Available data>

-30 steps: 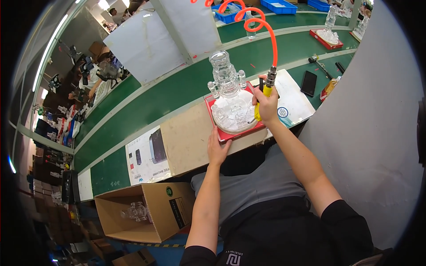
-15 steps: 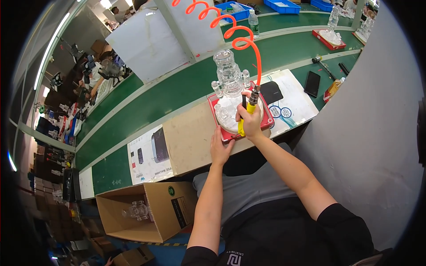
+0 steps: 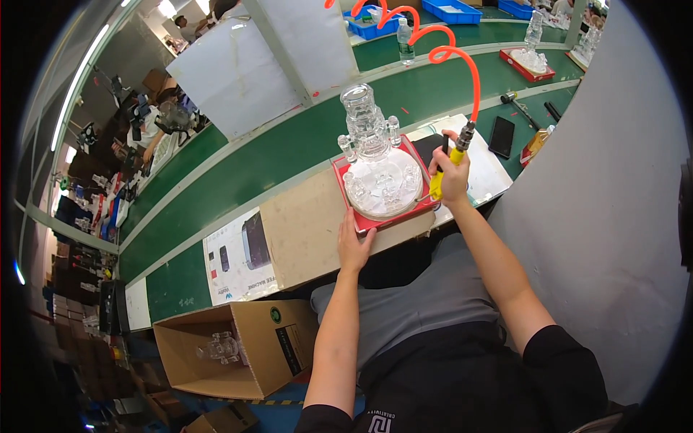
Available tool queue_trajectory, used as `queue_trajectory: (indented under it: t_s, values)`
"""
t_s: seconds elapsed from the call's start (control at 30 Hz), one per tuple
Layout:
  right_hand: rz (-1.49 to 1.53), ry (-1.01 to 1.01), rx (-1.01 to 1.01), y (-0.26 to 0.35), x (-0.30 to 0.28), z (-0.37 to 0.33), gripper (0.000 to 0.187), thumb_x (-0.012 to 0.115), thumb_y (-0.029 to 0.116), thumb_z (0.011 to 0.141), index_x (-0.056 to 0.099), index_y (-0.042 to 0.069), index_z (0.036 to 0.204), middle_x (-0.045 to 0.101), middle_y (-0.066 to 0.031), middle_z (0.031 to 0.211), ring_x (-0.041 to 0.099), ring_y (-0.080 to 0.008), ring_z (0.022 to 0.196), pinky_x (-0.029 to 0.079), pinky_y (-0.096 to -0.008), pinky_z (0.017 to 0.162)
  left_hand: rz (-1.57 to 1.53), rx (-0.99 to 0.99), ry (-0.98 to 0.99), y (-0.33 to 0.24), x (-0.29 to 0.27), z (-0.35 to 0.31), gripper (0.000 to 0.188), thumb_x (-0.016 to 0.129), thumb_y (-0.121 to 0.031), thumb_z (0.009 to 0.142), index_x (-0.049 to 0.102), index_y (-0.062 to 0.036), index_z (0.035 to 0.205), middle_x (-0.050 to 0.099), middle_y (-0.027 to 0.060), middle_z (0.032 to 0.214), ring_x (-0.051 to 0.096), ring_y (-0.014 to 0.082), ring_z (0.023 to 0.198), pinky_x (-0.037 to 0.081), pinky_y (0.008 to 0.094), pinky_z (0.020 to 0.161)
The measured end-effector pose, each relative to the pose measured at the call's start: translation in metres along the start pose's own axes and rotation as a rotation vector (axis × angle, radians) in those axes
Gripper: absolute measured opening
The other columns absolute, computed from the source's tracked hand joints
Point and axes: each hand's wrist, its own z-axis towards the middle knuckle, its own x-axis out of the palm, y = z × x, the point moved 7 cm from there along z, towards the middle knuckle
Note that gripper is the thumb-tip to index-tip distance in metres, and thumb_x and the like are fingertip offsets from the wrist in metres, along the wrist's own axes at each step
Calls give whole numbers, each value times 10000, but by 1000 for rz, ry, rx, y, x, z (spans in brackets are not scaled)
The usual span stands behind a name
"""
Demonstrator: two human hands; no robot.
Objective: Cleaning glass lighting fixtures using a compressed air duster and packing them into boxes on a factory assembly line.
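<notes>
A clear robot-shaped figure [image 3: 369, 130] stands upright at the back of a round whitish disc [image 3: 379, 189] that carries small clear pieces. Under the disc is a square red base [image 3: 339, 177], on the near edge of the bench. My left hand [image 3: 355, 249] lies against the base's near left corner, fingers stretched and thumb apart, holding nothing. In my right hand [image 3: 453, 179] is a yellow air blow gun [image 3: 458, 156] with a black lever, gripped just right of the base. Its thin nozzle points left toward the disc's near right rim. An orange coiled hose [image 3: 475, 86] rises from the gun.
Near the right wall lie a black phone [image 3: 502, 136] and a hammer-like tool [image 3: 521, 110]. Another figure on a red base [image 3: 527, 63] and a water bottle [image 3: 406, 42] stand farther back. Below the bench at left, an open cardboard box [image 3: 238, 348] holds a clear figure.
My right hand and the blow gun have moved right, from over the disc to beside the base, and the hose swung with them. My left hand stays at the base's corner.
</notes>
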Motion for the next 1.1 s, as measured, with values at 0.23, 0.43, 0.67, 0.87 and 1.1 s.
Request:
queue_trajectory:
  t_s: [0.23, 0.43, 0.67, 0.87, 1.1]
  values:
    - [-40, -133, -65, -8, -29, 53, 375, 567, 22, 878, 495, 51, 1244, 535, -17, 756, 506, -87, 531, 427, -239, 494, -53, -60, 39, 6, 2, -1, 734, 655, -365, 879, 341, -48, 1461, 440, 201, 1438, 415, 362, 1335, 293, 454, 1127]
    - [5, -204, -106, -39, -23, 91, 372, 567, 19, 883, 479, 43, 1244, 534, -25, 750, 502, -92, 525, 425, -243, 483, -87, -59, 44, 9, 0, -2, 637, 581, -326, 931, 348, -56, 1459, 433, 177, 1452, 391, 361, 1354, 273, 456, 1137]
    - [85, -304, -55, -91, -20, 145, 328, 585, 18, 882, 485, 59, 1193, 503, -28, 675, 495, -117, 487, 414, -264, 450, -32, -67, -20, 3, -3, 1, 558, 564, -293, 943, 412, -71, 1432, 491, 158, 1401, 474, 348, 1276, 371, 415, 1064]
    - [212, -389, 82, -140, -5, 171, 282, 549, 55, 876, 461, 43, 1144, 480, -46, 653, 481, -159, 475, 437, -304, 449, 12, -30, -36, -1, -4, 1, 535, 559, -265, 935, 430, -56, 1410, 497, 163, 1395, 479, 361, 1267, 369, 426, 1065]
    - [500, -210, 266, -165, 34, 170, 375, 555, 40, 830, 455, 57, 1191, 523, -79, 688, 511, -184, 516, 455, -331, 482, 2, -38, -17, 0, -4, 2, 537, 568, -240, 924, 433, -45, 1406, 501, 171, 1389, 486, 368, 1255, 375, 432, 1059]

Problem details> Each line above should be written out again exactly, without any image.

Result of this exercise>
-30 steps: 
-15 steps: 
+0 steps: 
Available tool queue_trajectory, used as `queue_trajectory: (indented under it: t_s, values)`
"""
t_s: seconds elapsed from the call's start (control at 30 Hz), one per tuple
Layout:
  right_hand: rz (-1.49 to 1.53), ry (-1.01 to 1.01), rx (-1.01 to 1.01), y (-0.26 to 0.35), x (-0.30 to 0.28), z (-0.37 to 0.33), gripper (0.000 to 0.187), thumb_x (-0.012 to 0.115), thumb_y (-0.029 to 0.116), thumb_z (0.011 to 0.141), index_x (-0.056 to 0.099), index_y (-0.042 to 0.069), index_z (0.036 to 0.204), middle_x (-0.045 to 0.101), middle_y (-0.066 to 0.031), middle_z (0.031 to 0.211), ring_x (-0.041 to 0.099), ring_y (-0.080 to 0.008), ring_z (0.022 to 0.196), pinky_x (-0.029 to 0.079), pinky_y (-0.096 to -0.008), pinky_z (0.017 to 0.162)
  left_hand: rz (-1.57 to 1.53), rx (-0.99 to 0.99), ry (-0.98 to 0.99), y (-0.33 to 0.24), x (-0.29 to 0.27), z (-0.35 to 0.31), gripper (0.000 to 0.188), thumb_x (-0.016 to 0.129), thumb_y (-0.121 to 0.031), thumb_z (0.009 to 0.142), index_x (-0.049 to 0.102), index_y (-0.062 to 0.036), index_z (0.035 to 0.205), middle_x (-0.050 to 0.099), middle_y (-0.027 to 0.060), middle_z (0.032 to 0.214), ring_x (-0.051 to 0.096), ring_y (-0.014 to 0.082), ring_z (0.023 to 0.198), pinky_x (-0.037 to 0.081), pinky_y (0.008 to 0.094), pinky_z (0.020 to 0.161)
The measured end-effector pose, each relative to the pose measured at the call's start: translation in metres along the start pose's own axes and rotation as a rotation vector (axis × angle, radians) in those axes
Gripper: absolute measured opening
The other columns absolute, computed from the source's tracked hand joints
Point and axes: each hand's wrist, its own z-axis towards the middle knuckle, its own x-axis out of the palm, y = z × x, the point moved 7 cm from there along z, towards the middle knuckle
Note that gripper is the thumb-tip to index-tip distance in metres, and thumb_x and the like are fingertip offsets from the wrist in metres, along the wrist's own axes at each step
Calls give whole numbers, each value times 10000, but by 1000 for rz, ry, rx, y, x, z (spans in brackets are not scaled)
The usual span stands behind a name
"""
Demonstrator: two human hands; no robot.
Objective: Cleaning glass lighting fixtures using a compressed air duster and packing them into boxes on a factory assembly line.
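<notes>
A clear robot-shaped figure [image 3: 369, 130] stands upright at the back of a round whitish disc [image 3: 379, 189] that carries small clear pieces. Under the disc is a square red base [image 3: 339, 177], on the near edge of the bench. My left hand [image 3: 355, 249] lies against the base's near left corner, fingers stretched and thumb apart, holding nothing. In my right hand [image 3: 453, 179] is a yellow air blow gun [image 3: 458, 156] with a black lever, gripped just right of the base. Its thin nozzle points left toward the disc's near right rim. An orange coiled hose [image 3: 475, 86] rises from the gun.
Near the right wall lie a black phone [image 3: 502, 136] and a hammer-like tool [image 3: 521, 110]. Another figure on a red base [image 3: 527, 63] and a water bottle [image 3: 406, 42] stand farther back. Below the bench at left, an open cardboard box [image 3: 238, 348] holds a clear figure.
My right hand and the blow gun have moved right, from over the disc to beside the base, and the hose swung with them. My left hand stays at the base's corner.
</notes>
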Motion for the next 1.1 s, as measured, with values at 0.23, 0.43, 0.67, 0.87 and 1.1 s.
Request:
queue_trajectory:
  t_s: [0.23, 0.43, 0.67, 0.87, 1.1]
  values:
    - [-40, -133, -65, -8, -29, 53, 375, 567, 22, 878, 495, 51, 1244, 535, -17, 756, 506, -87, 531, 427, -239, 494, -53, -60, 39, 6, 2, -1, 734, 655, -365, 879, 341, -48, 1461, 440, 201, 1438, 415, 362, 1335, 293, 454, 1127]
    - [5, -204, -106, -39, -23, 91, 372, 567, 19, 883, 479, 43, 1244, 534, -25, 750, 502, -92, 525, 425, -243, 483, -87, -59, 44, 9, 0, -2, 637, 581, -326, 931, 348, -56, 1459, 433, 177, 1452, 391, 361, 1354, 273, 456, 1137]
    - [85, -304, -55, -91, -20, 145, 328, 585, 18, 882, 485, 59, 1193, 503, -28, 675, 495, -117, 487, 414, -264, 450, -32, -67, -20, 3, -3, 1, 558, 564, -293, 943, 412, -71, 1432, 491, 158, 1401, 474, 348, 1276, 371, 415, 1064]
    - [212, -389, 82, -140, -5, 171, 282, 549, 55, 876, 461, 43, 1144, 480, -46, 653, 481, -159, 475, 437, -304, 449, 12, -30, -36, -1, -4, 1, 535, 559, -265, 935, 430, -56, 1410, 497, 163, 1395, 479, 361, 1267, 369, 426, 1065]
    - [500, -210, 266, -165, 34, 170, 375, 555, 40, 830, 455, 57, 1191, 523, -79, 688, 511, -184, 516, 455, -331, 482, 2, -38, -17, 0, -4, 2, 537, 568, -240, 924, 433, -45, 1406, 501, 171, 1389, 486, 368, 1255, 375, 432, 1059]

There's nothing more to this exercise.